WHAT TO PRODUCE: Only the lines from the start of the entries through the line with "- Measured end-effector" are wanted; please output them exactly.
*** LISTED ENTRIES ***
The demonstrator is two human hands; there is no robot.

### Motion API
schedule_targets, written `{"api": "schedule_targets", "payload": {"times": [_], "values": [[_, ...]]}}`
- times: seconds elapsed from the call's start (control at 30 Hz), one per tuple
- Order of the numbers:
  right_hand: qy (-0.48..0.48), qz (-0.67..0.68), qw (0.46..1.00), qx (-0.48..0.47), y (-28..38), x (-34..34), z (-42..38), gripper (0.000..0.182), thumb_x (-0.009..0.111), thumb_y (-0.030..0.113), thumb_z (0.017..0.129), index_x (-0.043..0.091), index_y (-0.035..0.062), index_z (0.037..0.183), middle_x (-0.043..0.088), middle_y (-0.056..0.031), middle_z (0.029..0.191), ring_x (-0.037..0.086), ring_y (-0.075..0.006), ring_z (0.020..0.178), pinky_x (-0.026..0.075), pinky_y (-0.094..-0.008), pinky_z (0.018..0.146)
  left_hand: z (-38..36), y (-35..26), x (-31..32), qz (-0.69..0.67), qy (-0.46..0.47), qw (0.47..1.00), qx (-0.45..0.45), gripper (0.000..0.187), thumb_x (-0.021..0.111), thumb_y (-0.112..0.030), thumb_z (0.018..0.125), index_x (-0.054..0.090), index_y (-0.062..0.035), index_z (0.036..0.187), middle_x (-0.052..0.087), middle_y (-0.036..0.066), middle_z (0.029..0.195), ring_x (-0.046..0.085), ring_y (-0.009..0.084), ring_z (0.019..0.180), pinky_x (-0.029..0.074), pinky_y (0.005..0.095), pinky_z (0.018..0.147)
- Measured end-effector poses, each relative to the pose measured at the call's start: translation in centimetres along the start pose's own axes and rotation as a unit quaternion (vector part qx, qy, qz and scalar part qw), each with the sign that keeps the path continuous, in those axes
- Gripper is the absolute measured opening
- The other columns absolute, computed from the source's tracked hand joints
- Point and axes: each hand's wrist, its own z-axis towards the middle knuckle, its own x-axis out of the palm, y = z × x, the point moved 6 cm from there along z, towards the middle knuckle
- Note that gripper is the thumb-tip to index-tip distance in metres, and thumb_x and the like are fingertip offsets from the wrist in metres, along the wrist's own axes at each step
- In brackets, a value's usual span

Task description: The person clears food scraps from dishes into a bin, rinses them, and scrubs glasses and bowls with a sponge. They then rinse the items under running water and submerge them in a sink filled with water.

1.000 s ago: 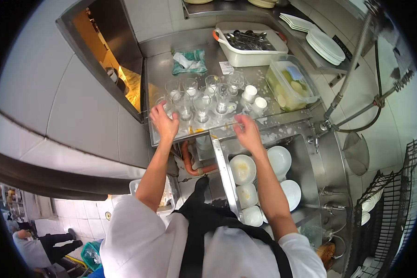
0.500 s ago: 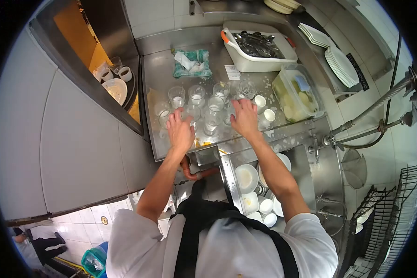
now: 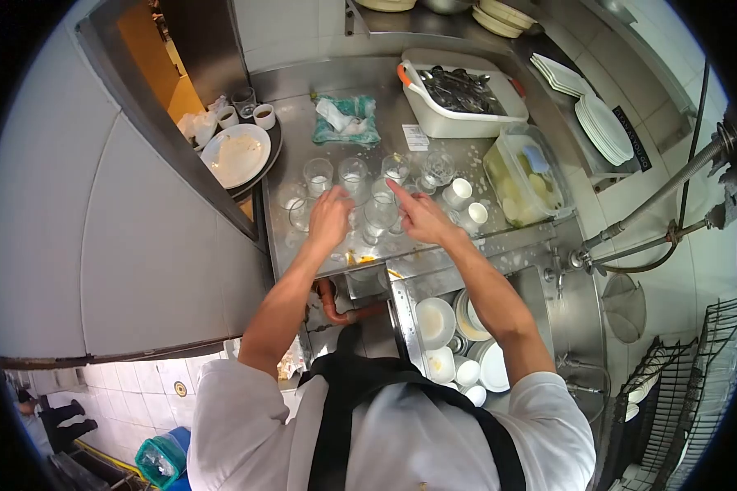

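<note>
Several clear drinking glasses [image 3: 380,211] stand close together on the metal counter [image 3: 291,258]. Among them, my left hand [image 3: 330,219] is closed, its fingers bent down around a glass they mostly hide. My right hand [image 3: 424,219] is on the right side of the group, with the index finger stretched toward a glass [image 3: 395,168] and the other fingers partly curled; I see nothing held in it. Right of that hand are a stemmed glass [image 3: 439,168] and two small white cups [image 3: 460,190], tipped toward me.
A round tray [image 3: 275,151] bearing a dirty plate [image 3: 237,155] and cups juts through the left opening. Behind the glasses are a green cloth [image 3: 360,133] and a white tub [image 3: 434,124] of cutlery. A clear container [image 3: 512,209] stands right; dishes [image 3: 436,323] fill the sink.
Both hands have shifted slightly; my left fingers curl more, and my right index finger now points out. At the left opening, the tray with the plate has come further in toward the counter.
</note>
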Motion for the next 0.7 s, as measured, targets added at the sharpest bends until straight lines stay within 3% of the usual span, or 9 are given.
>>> {"api": "schedule_targets", "payload": {"times": [0.1,0.23,0.33,0.43,0.53,0.63,0.7], "values": [[0.059,0.058,0.993,0.09,1.1,-1.0,0.6,0.085,0.056,0.006,0.078,0.021,0.0206,0.154,0.065,-0.0157,0.078,0.061,-0.0395,0.075,0.048,-0.0484,0.08,0.8,0.4,0.1,-0.057,0.031,0.998,0.014,0.021,0.06,0.007,0.073,0.069,-0.0038,0.088,0.061,0.012,0.109,0.059,0.0365,0.103,0.048,0.043,0.086],[0.094,-0.037,0.992,0.081,2.0,-0.2,2.1,0.074,0.059,0.011,0.081,0.032,0.0225,0.149,0.068,-0.0201,0.09,0.064,-0.0415,0.089,0.049,-0.0517,0.079,2.0,0.6,0.4,-0.139,0.065,0.988,0.029,0.033,0.05,0.015,0.069,0.064,-0.0034,0.093,0.061,0.014,0.111,0.058,0.038,0.107,0.048,0.0429,0.088],[0.099,-0.066,0.989,0.089,-0.1,3.3,3.6,0.063,0.061,0.011,0.08,0.044,0.0201,0.139,0.069,-0.0217,0.096,0.065,-0.0412,0.096,0.049,-0.0512,0.083,2.8,1.0,0.9,-0.187,0.084,0.974,0.095,0.044,0.048,0.016,0.068,0.06,-0.0061,0.104,0.058,0.014,0.118,0.057,0.0384,0.11,0.047,0.0412,0.089],[0.084,-0.073,0.986,0.124,-1.2,4.2,5.0,0.049,0.062,0.01,0.078,0.055,0.0167,0.127,0.069,-0.0213,0.099,0.064,-0.0406,0.099,0.05,-0.0496,0.085,2.5,-0.3,-1.1,-0.233,0.026,0.97,0.059,0.046,0.056,0.011,0.066,0.057,-0.0075,0.108,0.056,0.016,0.118,0.053,0.0392,0.114,0.044,0.0444,0.094],[0.081,-0.071,0.978,0.176,-0.4,3.7,4.9,0.041,0.061,0.009,0.078,0.062,0.0156,0.118,0.068,-0.02,0.106,0.064,-0.0388,0.102,0.051,-0.0477,0.088,-0.1,-0.4,-5.2,-0.053,-0.145,0.987,-0.041,0.043,0.064,0.002,0.067,0.057,-0.0081,0.108,0.052,0.019,0.124,0.048,0.0411,0.118,0.039,0.0475,0.099],[0.097,-0.085,0.964,0.231,0.7,3.6,4.9,0.04,0.059,0.008,0.079,0.066,0.0171,0.117,0.067,-0.017,0.115,0.064,-0.0348,0.108,0.051,-0.045,0.091,-5.4,0.2,-7.4,0.047,-0.276,0.941,-0.192,0.039,0.073,-0.008,0.068,0.058,-0.0073,0.105,0.048,0.021,0.128,0.047,0.044,0.118,0.037,0.0477,0.102],[0.099,-0.117,0.955,0.254,0.5,4.3,4.9,0.038,0.06,0.009,0.08,0.067,0.0177,0.117,0.067,-0.0161,0.115,0.064,-0.0339,0.107,0.051,-0.0442,0.09,-7.4,1.5,-5.8,0.054,-0.221,0.954,-0.194,0.038,0.077,-0.015,0.07,0.058,-0.0069,0.102,0.045,0.023,0.132,0.046,0.0465,0.119,0.037,0.0485,0.102]]}}
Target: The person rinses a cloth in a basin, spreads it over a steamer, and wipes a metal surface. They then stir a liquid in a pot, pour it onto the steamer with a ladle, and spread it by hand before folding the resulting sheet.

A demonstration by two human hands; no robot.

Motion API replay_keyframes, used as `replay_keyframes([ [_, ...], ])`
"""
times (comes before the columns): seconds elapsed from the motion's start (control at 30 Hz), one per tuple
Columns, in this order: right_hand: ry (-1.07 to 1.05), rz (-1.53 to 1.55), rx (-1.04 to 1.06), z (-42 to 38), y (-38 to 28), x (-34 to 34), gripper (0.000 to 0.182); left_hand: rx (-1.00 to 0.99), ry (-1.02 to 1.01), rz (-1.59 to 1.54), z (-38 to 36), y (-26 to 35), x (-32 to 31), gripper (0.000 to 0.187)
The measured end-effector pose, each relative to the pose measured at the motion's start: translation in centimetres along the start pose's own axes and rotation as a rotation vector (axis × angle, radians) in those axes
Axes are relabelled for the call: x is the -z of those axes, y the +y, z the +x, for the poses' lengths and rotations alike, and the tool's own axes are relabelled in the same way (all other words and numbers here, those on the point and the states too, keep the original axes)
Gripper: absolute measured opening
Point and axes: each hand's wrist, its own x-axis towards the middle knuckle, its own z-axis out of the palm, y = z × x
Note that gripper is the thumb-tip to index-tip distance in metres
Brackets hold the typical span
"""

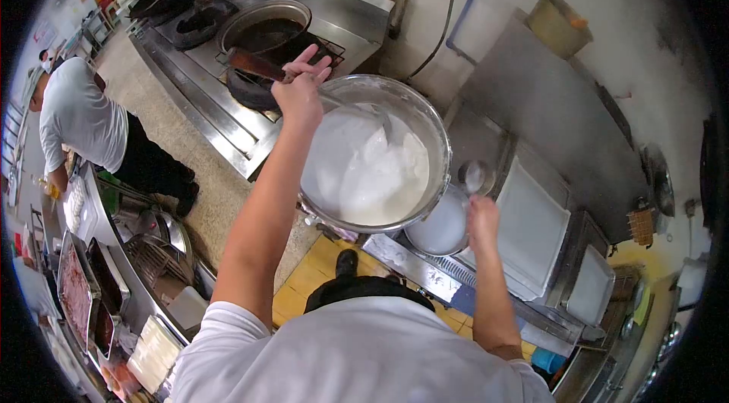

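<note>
A large metal pot (442,133) of white, thick liquid stands in front of me. My left hand (302,91) is above its left rim, around the brown wooden handle of a long tool (254,65); some fingers point outward. The metal end of that tool reaches into the white mass. To the right of the pot, my right hand (481,219) is closed at the edge of a smaller round vessel (440,224) with white contents. What exactly its fingers grip is too small to tell. A small metal cup or ladle (474,175) lies just beyond.
Behind the pot is a stove (334,4) with a dark wok (266,27). White-filled trays (524,224) stand at the right. A co-worker (83,114) leans over a counter at the left, where a tray of reddish food (76,289) sits.
</note>
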Motion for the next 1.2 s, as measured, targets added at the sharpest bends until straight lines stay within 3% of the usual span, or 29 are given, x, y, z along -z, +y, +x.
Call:
replay_keyframes([
  [0.07, -0.094, 0.171, 0.020, -2.3, -8.5, -1.8, 0.014, -0.046, 0.011, 0.003, -0.4, 1.2, 1.3, 0.024],
  [0.13, -0.194, 0.165, 0.162, -2.1, -12.4, -3.8, 0.016, -0.070, 0.021, 0.035, -1.0, 2.2, 2.5, 0.024],
  [0.23, -0.279, -0.176, 0.339, -0.8, -15.5, -7.8, 0.016, -0.112, 0.024, 0.027, -2.5, 3.5, 4.7, 0.024],
  [0.33, -0.276, -0.865, 0.757, 0.5, -16.6, -11.9, 0.016, -0.135, 0.027, 0.084, -4.9, 5.0, 6.3, 0.023],
  [0.43, -0.343, -1.070, 0.820, 2.8, -14.6, -16.5, 0.016, -0.179, -0.039, 0.132, -7.0, 5.5, 8.3, 0.025],
  [0.63, -0.304, -1.324, 0.839, 5.3, -11.8, -22.3, 0.018, -0.211, -0.112, 0.202, -12.0, 6.1, 9.6, 0.026],
  [0.83, -0.300, -1.359, 0.892, 6.9, -9.4, -24.7, 0.019, -0.237, -0.137, 0.390, -14.6, 5.8, 9.2, 0.025],
  [0.93, -0.439, -1.392, 0.897, 7.0, -8.5, -25.6, 0.019, -0.212, -0.148, 0.493, -15.6, 5.4, 9.3, 0.023],
  [1.2, -0.517, -1.262, 0.551, 5.8, -6.3, -26.5, 0.024, -0.163, -0.128, 0.537, -16.4, 5.0, 9.4, 0.018],
])
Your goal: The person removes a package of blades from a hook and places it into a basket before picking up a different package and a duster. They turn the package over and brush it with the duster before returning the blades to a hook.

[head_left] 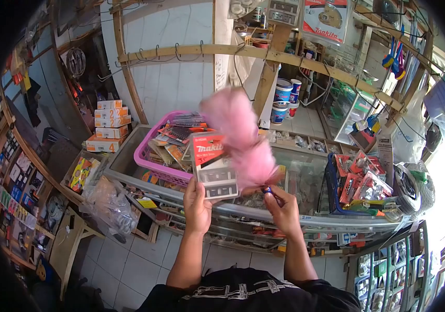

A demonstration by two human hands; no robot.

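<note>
A clear Makita blister pack (213, 165) with a red-and-white card stands upright over the counter, small dark parts showing in its lower half. My left hand (198, 205) is closed on its lower left corner. Gripped by its handle in my right hand (284, 210) is a pink duster (244, 140), its fluffy head blurred by motion and overlapping the pack's right edge. Just behind the pack sits a pink plastic basket (140, 156), filled with packaged hardware. Both hands are above the front edge of the glass counter (305, 216).
A blue basket (331, 190) of red blister packs (360, 177) stands on the counter's right side, beside coiled wire (412, 190). Orange-and-white boxes (110, 127) are stacked at the left. A wooden rail with hooks (191, 50) crosses above; paint buckets (282, 99) stand behind.
</note>
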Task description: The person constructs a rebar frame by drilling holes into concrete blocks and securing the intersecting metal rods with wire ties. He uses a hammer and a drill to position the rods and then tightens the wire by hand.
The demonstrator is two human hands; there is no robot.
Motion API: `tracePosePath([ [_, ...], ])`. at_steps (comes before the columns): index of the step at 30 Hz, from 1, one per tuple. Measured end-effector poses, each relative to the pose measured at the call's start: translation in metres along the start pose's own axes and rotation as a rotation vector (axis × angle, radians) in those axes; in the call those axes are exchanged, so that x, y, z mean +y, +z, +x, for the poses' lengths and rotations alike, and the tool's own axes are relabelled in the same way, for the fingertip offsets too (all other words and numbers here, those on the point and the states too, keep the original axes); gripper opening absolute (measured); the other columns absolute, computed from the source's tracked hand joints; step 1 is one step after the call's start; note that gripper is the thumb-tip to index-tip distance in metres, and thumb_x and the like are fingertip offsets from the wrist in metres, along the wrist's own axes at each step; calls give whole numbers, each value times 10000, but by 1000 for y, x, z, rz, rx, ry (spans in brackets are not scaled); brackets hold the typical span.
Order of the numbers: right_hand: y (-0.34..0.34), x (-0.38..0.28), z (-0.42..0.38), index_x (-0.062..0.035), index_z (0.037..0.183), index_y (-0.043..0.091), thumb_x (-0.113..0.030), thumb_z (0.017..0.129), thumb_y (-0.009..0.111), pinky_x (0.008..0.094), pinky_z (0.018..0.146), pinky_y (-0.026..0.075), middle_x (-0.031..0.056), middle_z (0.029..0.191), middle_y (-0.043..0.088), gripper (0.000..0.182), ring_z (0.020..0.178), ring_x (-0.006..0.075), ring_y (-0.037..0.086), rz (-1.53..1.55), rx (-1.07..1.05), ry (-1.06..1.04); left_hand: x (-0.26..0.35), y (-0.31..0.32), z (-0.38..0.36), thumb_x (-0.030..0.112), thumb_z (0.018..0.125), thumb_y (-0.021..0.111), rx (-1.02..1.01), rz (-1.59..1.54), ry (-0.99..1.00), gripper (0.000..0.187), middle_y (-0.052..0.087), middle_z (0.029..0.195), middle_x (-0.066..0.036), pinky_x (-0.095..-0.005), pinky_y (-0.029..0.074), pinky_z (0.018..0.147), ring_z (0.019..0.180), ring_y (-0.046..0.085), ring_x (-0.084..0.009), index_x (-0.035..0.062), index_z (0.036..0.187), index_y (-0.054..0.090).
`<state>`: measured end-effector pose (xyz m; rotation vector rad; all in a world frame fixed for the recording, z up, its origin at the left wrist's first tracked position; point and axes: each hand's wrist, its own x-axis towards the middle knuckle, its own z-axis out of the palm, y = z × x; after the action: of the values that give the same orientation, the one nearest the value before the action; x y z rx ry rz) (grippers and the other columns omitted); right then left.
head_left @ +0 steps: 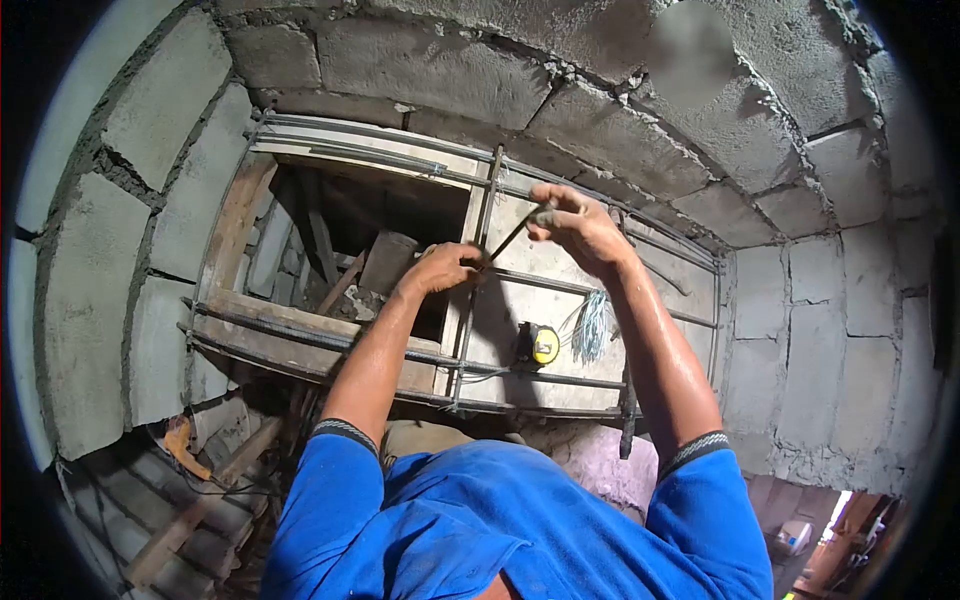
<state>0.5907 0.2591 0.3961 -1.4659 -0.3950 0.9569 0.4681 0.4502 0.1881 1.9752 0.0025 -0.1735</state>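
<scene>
My right hand pinches the upper end of a thin dark rod, which slants down to the left. At the rod's lower end my left hand has its fingers closed beside a crossbar of rebar; what they pinch is hidden. A horizontal rebar runs right from this spot. Below my hands, on the pale board, lies a yellow and black tape measure. To its right is a loose bundle of thin tie wires.
Long rebars span the wooden frame, with a dark opening at left. Concrete block walls enclose the far side and both ends. A dark bar tool hangs over the near edge. An orange-handled saw is at lower left.
</scene>
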Motion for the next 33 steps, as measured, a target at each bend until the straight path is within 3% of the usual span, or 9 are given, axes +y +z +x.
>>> tracePosePath([
  [3,16,-6,26,13,1169,611,-108,913,702,332,717,534,70,912,651,298,823,155,638,-468,79,-89,-12,10,4,227,758,822,231,-111,-41,419,719,1136,-139,-389,502,934,1083,661,-281,93,1138,706],
  [5,31,-18,38,0,1090,660,-281,920,706,389,720,539,147,890,705,332,812,235,687,-1101,99,-342,-29,9,10,265,754,780,134,27,-145,377,706,1131,-178,-408,513,920,1104,653,-317,93,1083,712],
  [8,48,-19,59,-21,1027,687,-467,904,671,439,773,530,203,891,712,463,848,359,696,-1421,268,-311,-21,5,8,268,718,800,44,123,-243,373,704,1089,-164,-414,515,890,1073,655,-307,71,1021,704],
  [11,10,10,84,-21,990,694,-556,885,634,475,793,523,220,921,713,549,914,446,656,-1361,588,-184,6,-5,-1,228,675,867,83,-58,-132,401,702,1009,-94,-382,504,854,975,655,-234,49,982,680],
  [13,-37,29,76,38,917,687,-506,910,610,459,739,539,222,858,721,550,782,395,697,-1297,703,-116,8,-4,-4,204,685,865,161,-143,32,375,658,900,-51,-327,498,805,875,616,-164,43,947,649],
  [15,-75,42,41,95,963,682,-510,922,556,441,681,556,264,854,702,619,734,340,716,-818,547,361,15,-9,-4,202,697,867,145,-184,-63,392,665,919,-51,-322,499,806,884,618,-157,41,978,646],
  [21,-70,161,-95,20,896,600,-310,993,502,336,533,535,156,775,673,358,580,224,652,-79,580,332,9,-4,-1,199,739,842,154,-382,-104,350,671,921,-56,-316,497,798,873,619,-150,28,980,654],
  [26,-29,161,-129,27,959,623,-267,967,501,422,663,518,227,871,661,319,664,338,661,-885,472,30,21,-14,0,202,766,802,103,-117,-22,246,706,927,-92,-336,504,825,887,659,-196,18,898,706],
  [33,-19,96,-91,2,920,720,-528,862,660,471,764,523,258,864,691,537,854,429,673,-1193,-198,279,24,-17,2,242,772,779,35,-139,-83,268,733,843,-92,-333,507,775,805,671,-170,9,897,732],
])
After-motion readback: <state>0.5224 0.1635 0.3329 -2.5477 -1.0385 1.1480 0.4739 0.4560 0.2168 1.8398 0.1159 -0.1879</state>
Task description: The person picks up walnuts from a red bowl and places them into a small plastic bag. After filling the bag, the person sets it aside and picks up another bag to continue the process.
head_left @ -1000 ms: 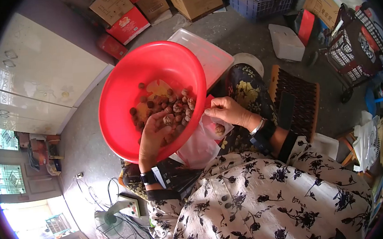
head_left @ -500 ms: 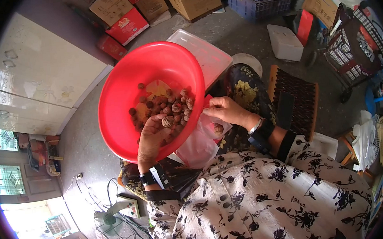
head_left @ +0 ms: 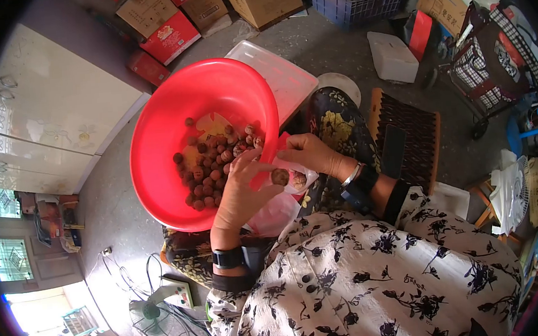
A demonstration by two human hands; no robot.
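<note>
My left hand [head_left: 244,186] reaches past the near right rim of a red basin [head_left: 165,176], with a walnut [head_left: 280,177] between its thumb and fingertips. That walnut is over the mouth of a thin, clear plastic bag [head_left: 273,217]. My right hand [head_left: 315,155] is closed, pinching the bag's upper edge by the basin. Inside the bag, just right of the held walnut, another walnut [head_left: 299,179] shows. Several brown walnuts [head_left: 209,172] lie loose on the basin's floor, mostly toward its right side. My left hand hides part of the bag and rim.
Beyond the basin lies a whitish plastic lid or tray [head_left: 274,73]. A dark phone [head_left: 395,150] rests on a slatted wooden seat [head_left: 421,137] at the right. A fan [head_left: 149,313] and cables are on the floor at lower left. Cartons [head_left: 262,4] and blue crates [head_left: 357,0] stand behind.
My left hand has moved right with the walnut, from above the basin to the mouth of the bag. My right hand keeps its pinch on the bag. The whole view has shifted slightly.
</note>
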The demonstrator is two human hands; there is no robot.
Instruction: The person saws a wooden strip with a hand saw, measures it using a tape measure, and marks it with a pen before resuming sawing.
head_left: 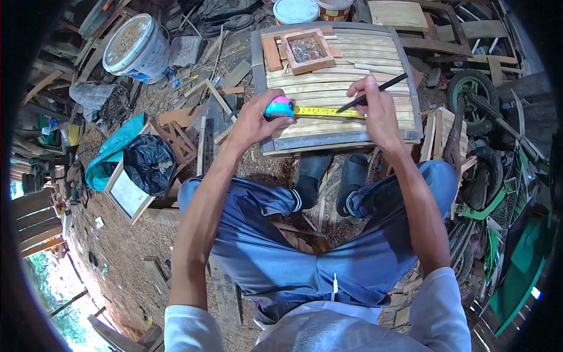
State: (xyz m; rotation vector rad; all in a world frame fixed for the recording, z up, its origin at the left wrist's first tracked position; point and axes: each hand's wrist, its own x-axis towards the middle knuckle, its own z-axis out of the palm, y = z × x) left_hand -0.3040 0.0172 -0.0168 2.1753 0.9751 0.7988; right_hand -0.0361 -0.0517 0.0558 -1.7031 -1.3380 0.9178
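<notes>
My left hand [258, 119] is wrapped round the case of a tape measure [280, 108], blue and pink, at the left side of a low wooden table [334, 142]. Its yellow blade [319, 111] runs out to the right across the slatted top, along a thin strip of wood [328, 118]. My right hand [377, 111] grips a black pencil or pen [392, 83], its tip down at the blade's edge. The blade's far end lies beneath or beside my right hand, so its tip is hidden.
A wooden box [306, 51] of small bits sits at the table's back. A white bucket [136, 50] stands left, near a black bag [149, 164] in a frame. Scrap wood litters the ground, and a small wheel [474, 101] is at right.
</notes>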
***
REPLY:
The demonstrator is two human hands; there is no robot.

### Motion API
schedule_targets, written `{"api": "schedule_targets", "payload": {"times": [_], "values": [[_, ...]]}}`
- times: seconds elapsed from the call's start (control at 30 Hz), one per tuple
- Order of the numbers:
  right_hand: qy (-0.48..0.48), qz (-0.67..0.68), qw (0.46..1.00), qx (-0.48..0.47), y (-28..38), x (-34..34), z (-42..38), gripper (0.000..0.182), thumb_x (-0.009..0.111), thumb_y (-0.030..0.113), thumb_z (0.017..0.129), index_x (-0.043..0.091), index_y (-0.035..0.062), index_z (0.037..0.183), middle_x (-0.043..0.088), middle_y (-0.056..0.031), middle_z (0.029..0.191), ring_x (-0.037..0.086), ring_y (-0.075..0.006), ring_z (0.020..0.178), pinky_x (-0.026..0.075), pinky_y (-0.094..-0.008), pinky_z (0.018..0.146)
  left_hand: z (-38..36), y (-35..26), x (-31..32), qz (-0.69..0.67), qy (-0.46..0.47), qw (0.47..1.00), qx (-0.45..0.45), gripper (0.000..0.187), thumb_x (-0.021..0.111), thumb_y (-0.112..0.030), thumb_z (0.018..0.125), index_x (-0.054..0.090), index_y (-0.062..0.035), index_z (0.036..0.187), middle_x (-0.052..0.087), middle_y (-0.036..0.066), middle_z (0.029..0.195), ring_x (-0.046..0.085), ring_y (-0.009..0.084), ring_z (0.019..0.180), pinky_x (-0.029..0.074), pinky_y (0.005..0.095), pinky_z (0.018..0.147)
- Measured end-effector poses, each relative to the pose measured at the call's start: translation in centimetres along the start pose's own axes and rotation as a unit quaternion (vector part qx, qy, qz and scalar part qw), each with the sign that keeps the path continuous, in those axes

This answer is complete as written.